ど忘れには“それなりの理由”がある
「ええと、あれ? 何ていうんだっけ……」。いつも使っている言葉のはずなのに、思い出せないことはありませんか?
“ど忘れ”はよくあることですが、ど忘れが出ると、「もしかしてボケが始まったのではないか」と心配する人も少なくないようです。しかし、ど忘れの多くはボケでもなんでもありません。ど忘れするには、それなりの理由があるのです。

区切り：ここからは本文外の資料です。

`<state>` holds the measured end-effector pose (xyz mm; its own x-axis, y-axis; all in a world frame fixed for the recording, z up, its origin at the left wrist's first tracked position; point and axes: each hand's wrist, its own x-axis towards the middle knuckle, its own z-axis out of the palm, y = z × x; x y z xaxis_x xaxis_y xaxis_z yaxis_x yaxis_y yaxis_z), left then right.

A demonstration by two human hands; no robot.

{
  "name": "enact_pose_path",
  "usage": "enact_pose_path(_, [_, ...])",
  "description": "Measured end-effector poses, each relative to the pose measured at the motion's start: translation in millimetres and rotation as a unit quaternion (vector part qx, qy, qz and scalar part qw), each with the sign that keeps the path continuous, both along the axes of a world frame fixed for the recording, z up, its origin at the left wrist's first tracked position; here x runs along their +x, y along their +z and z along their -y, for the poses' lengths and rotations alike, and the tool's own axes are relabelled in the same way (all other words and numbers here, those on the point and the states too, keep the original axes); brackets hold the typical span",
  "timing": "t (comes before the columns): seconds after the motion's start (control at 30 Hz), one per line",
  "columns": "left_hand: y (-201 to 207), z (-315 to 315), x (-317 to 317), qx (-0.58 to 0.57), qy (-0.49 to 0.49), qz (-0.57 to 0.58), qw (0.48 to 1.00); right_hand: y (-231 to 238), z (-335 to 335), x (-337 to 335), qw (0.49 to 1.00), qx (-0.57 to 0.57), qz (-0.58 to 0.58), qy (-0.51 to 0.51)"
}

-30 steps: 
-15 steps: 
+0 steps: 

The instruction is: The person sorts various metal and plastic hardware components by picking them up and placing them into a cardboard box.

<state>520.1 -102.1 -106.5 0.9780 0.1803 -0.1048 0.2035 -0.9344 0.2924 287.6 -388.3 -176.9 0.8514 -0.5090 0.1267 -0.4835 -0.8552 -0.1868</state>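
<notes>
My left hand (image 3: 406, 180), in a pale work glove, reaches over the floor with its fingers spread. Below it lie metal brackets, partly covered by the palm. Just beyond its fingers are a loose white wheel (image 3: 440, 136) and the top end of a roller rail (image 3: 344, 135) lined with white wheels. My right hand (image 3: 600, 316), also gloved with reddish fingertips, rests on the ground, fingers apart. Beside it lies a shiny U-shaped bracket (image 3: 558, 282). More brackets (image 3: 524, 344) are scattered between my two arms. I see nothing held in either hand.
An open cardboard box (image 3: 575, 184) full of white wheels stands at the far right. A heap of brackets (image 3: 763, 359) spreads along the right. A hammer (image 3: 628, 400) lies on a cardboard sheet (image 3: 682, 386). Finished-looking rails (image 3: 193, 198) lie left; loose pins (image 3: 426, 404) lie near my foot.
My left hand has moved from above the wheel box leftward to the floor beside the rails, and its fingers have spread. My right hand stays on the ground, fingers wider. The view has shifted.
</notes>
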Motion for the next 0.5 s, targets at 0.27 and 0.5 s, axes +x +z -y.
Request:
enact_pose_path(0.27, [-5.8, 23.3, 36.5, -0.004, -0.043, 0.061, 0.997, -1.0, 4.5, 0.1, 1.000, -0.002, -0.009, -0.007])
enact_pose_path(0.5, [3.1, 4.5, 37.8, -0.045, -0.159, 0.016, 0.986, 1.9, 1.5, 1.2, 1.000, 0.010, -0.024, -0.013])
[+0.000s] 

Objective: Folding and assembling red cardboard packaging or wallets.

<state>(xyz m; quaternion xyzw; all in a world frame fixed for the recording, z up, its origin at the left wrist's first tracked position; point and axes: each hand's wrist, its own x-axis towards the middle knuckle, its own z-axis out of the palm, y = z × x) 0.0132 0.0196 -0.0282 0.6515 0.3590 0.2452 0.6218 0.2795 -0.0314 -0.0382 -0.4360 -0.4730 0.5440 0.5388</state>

例えば、家族と別居中のAさんは、会社の書類に自宅の住所を書こうとしたとき、どういうわけか番地を思い出すことができませんでした。「そんな馬鹿な」とあせればあせるほど、頭の中は真っ白になります。
この場合、Aさんが家族のいる自宅の住所を思い出せなかったのは、ど忘れというより、別居の原因となった奥さんとのケンカなどの記憶がよみがえるのが嫌で、普段から思い出さないように抑制していたからです。
ど忘れは、脳の記憶から消し去られたわけではありません。Aさんのケースのように、思い出したくないという潜在的な意識が働くために、思い出せないこともあるのです。時には、その思い出したくない理由さえ、分からないことがあります。

一方、自分がよく知っている、分かっていると信じている言葉なのに、すぐに思い出せないのは、実は最近あまり使っていなかった、ということもよくあります。
記憶には、新しいことを覚えるいわゆる「記憶」と、覚えていたことを思い出す「想起」の2つがありますが、ど忘れは「想起」、つまり思い出す能力の低下を意味します。ど忘れは、いつも使っているように思えても、実はあまり使っていない単語が、記憶から出にくくなっている状態でもあるのです。
使っていなければ、いくら自分が知っていると思っていても、すぐに言葉が出なくなるのは当然のことでしょう。しかし、その意識がないので、どうしてすぐに思い出せないのかあせりを感じ、「ど忘れした」と思ってしまうわけです。
このように、ど忘れのもう1つの原因は記憶の希薄化です。したがって、どこかでまた印象づけを行えば、すぐに思い出せるようになります。
なお、一度ど忘れの迷路に入ってしまうと、同じ思考回路を繰り返してしまいがちなので、いくら思い出そうとしても、思い出せません。この場合、思い出す場所と時間を変えてみることも大切です。すると、簡単に思い出せることが多いのです。
ど忘れは必ず思い出せます。しかし、使わない言葉は思い出しにくくなる――、このことは忘れないようにしましょう。